My first experience with this game was rather mixed, it looked like mario, it said "mario", but it didn't really feel like mario. The were no weird mushroom guys or fireballs, but instead these weird ghost guys (according to Nintendo "weird guys" and RADISHES? what kind of B.S is this...Italians dot eat radishes, mario would have been so much more bad ass with some fireballs or a tail. Also whats up with those sub-space levels where vegetables give you coins? Also instead of dragon turtle half breed bosses, the player was left to do battle with a pink dinosaur who spat out eggs? There was no challenge in beating Barny's down-syndrome brother.



Pipes were replaced by Aztec vases, magic carpets all the sudden made an appearance, and worst of all one of the best villains in a video game, EVER, was replaced with a freaking white mouse. If its any consolation, he seemed like he ate all of mario's mozzarella. What kinda of name is MOUSER anyway.




So the million dollar question is why would they fix what isn't broke, Super mario was a hit selling 25 million plus copies before SMB2 came out. The answer is...IT ISNT ACTUALLY SUPER MARIO 2, IT IS Yume Kōjō: Doki Doki Panic!






Yume Kōjō: Doki Doki Panic was developed in cooperation with Fuji Television to promote its Yume Kōjō '87 (tr.
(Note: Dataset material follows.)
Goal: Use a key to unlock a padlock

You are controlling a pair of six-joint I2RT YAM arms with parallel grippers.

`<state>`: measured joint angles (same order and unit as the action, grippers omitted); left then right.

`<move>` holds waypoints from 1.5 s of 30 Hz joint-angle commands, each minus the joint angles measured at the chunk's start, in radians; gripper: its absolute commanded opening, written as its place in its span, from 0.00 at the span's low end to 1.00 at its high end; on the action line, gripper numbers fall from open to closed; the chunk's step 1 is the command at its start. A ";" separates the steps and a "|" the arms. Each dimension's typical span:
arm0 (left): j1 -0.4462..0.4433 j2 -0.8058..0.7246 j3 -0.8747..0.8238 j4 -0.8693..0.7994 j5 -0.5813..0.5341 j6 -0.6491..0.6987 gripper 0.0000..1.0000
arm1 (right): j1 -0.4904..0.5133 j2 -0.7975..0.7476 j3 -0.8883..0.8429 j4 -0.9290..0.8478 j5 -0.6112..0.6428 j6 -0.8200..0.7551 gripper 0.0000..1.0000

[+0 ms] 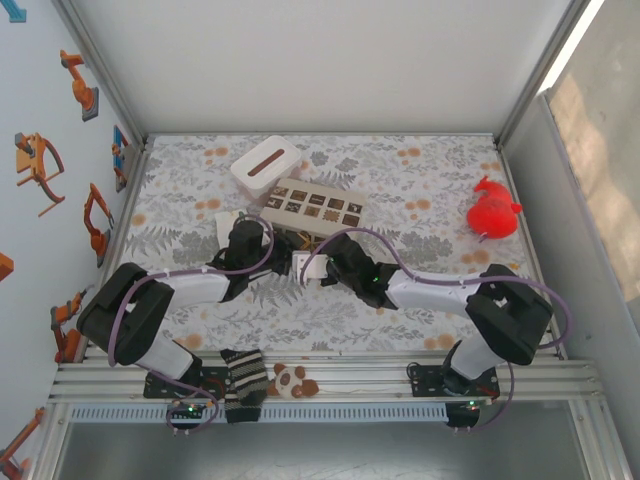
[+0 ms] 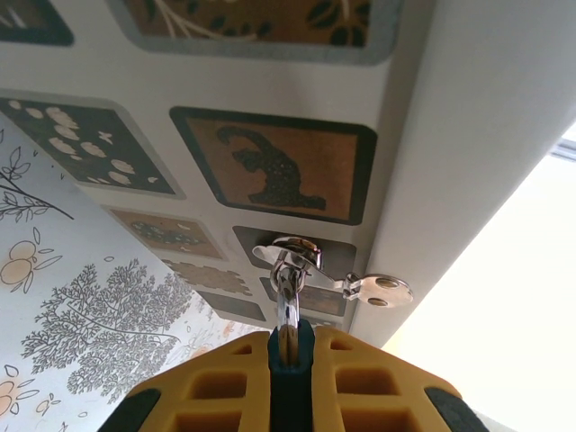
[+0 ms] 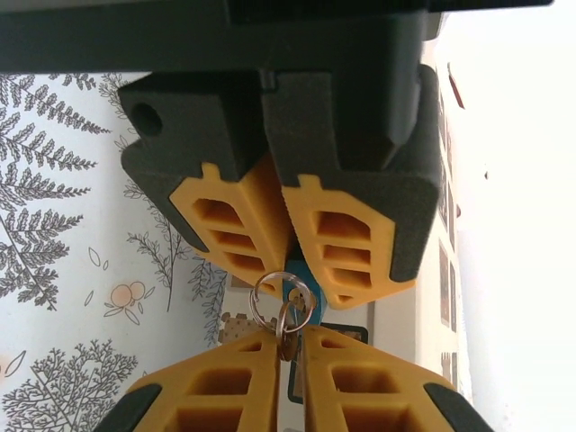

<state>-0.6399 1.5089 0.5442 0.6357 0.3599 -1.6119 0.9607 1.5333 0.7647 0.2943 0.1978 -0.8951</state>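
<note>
The padlock, seemingly the brassy sliver edged in blue, sits pinched in the clamped left gripper, whose tips face the right gripper, closed on the key ring, near the beige compartment box on the floral table.

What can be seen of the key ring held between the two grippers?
The key ring is a thin loop of shiny silver metal, seemingly steel. It is held between the grippers: the left gripper has its jaws shut on it from one side, the right gripper from the opposite side. A flat silver tab with holes hangs from it.
</note>
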 commanded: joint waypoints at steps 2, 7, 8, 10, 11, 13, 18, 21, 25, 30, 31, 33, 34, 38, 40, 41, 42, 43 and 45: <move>-0.001 -0.001 0.034 0.054 0.025 0.002 0.00 | 0.007 0.027 0.042 0.029 -0.002 0.005 0.10; -0.003 0.006 0.036 0.064 0.027 -0.004 0.00 | 0.008 0.046 0.042 0.054 0.016 0.005 0.02; -0.004 0.009 0.037 0.068 0.028 -0.006 0.00 | 0.008 0.049 0.042 0.057 0.019 0.005 0.01; -0.009 0.017 0.037 0.087 0.028 -0.017 0.00 | 0.010 0.062 0.044 0.065 0.030 0.005 0.00; -0.010 0.022 0.039 0.097 0.030 -0.023 0.00 | 0.010 0.070 0.044 0.075 0.038 0.005 0.00; -0.015 0.032 0.043 0.115 0.031 -0.032 0.00 | 0.014 0.091 0.037 0.111 0.061 0.005 0.00; -0.027 0.053 0.054 0.134 0.035 -0.044 0.00 | 0.027 0.151 0.009 0.252 0.135 -0.010 0.00; -0.032 0.062 0.054 0.144 0.033 -0.046 0.00 | 0.028 0.155 0.006 0.282 0.130 0.035 0.00; -0.033 0.061 0.048 0.144 0.024 -0.045 0.00 | 0.029 0.113 0.021 0.214 0.092 0.199 0.00; -0.038 0.065 0.045 0.148 0.019 -0.047 0.00 | 0.028 0.081 -0.004 0.221 0.051 0.453 0.00; -0.038 0.067 0.043 0.152 0.018 -0.048 0.00 | 0.027 0.076 -0.010 0.227 0.042 0.500 0.00; -0.038 0.071 0.041 0.155 0.017 -0.052 0.00 | 0.028 0.076 -0.019 0.239 0.039 0.593 0.00; -0.038 0.072 0.039 0.156 0.016 -0.051 0.00 | 0.027 0.075 -0.022 0.242 0.035 0.629 0.00; -0.041 0.073 0.037 0.156 0.007 -0.050 0.00 | 0.027 0.083 -0.027 0.264 0.033 0.800 0.00; -0.043 0.073 0.036 0.154 0.004 -0.048 0.00 | 0.027 0.088 -0.037 0.296 0.026 0.872 0.00; -0.044 0.074 0.036 0.153 0.003 -0.048 0.00 | 0.026 0.091 -0.041 0.312 0.024 0.910 0.00; -0.046 0.073 0.036 0.151 0.002 -0.048 0.00 | 0.027 0.097 -0.047 0.333 0.014 0.937 0.00; -0.046 0.075 0.034 0.151 0.001 -0.048 0.00 | 0.027 0.102 -0.052 0.349 0.005 0.957 0.00; -0.046 0.074 0.033 0.154 0.001 -0.048 0.00 | 0.028 0.108 -0.063 0.359 -0.002 0.947 0.00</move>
<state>-0.6495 1.5818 0.5495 0.6991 0.2867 -1.6638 0.9794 1.6356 0.7040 0.5144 0.2771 -0.0685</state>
Dream Factory '87) event, which showcased several of Fuji TV's latest TV shows and other products at the time. The game featured the mascots of the Yume Kōjō festival — a family consisting of siblings Imajin and Lina and their parents, Papa and Mama — as its main characters. Essentially what happened was Nintendo bought the rights from FUJI and changed the characters to the mario cast.



Doki Doki Panic's intro sequence is this: Two kids are reading a book, when a big green hand pops out and yanks them into the book. Their pet monkey runs off to find help. A family finds the book, then decides to jump into it and save the kids. In Super Mario Bros. 2, the intro is just a story about how Mario dreamt about some weird land. Not too exciting.






There of course where some other slight changes, mainly stuff that someone could do in half a day. They speed up the waterfalls, in SMB2 the underworld music has an added drum sample and is slowed down from the original version in Doki Doki Panic, the slot machine minigame has a green background in Doki Doki Panic, as opposed to the title screen variant in smb2 and in Doki Doki Panic, when a bomb explodes, it says "BOM", as opposed to "BOMB" in Super Mario Bros. 2.








Really everyone was dupped. Not even the Wizard knew this was going on. It was a brilliant economic move to capitalize on the success of the worlds most beloved Italian plumber. The copy sold something like 8 million in the N of A, and I'm sure more in Europe as well, unless the British where still playing commadore 64.



Nintendo actually did make a SMB2 game, but it turned out too similar to the first SMB, and it was believed it wouldn't progress the series any further. The game never hit the market until it was released as the "lost levels" on Super Mario all stars for super Nintendo. If you ever played super mario all stars you know this was probably a smart move cause those lost levels where a huge snore fest, and most likely should have stayed "lost".





and now you know.
marc

1 comment:

Drew said...

I personally really liked Mario 2, I liked that it was different. It said Mario so we played it. But I always liked it a lot.

A different take on the lost levels.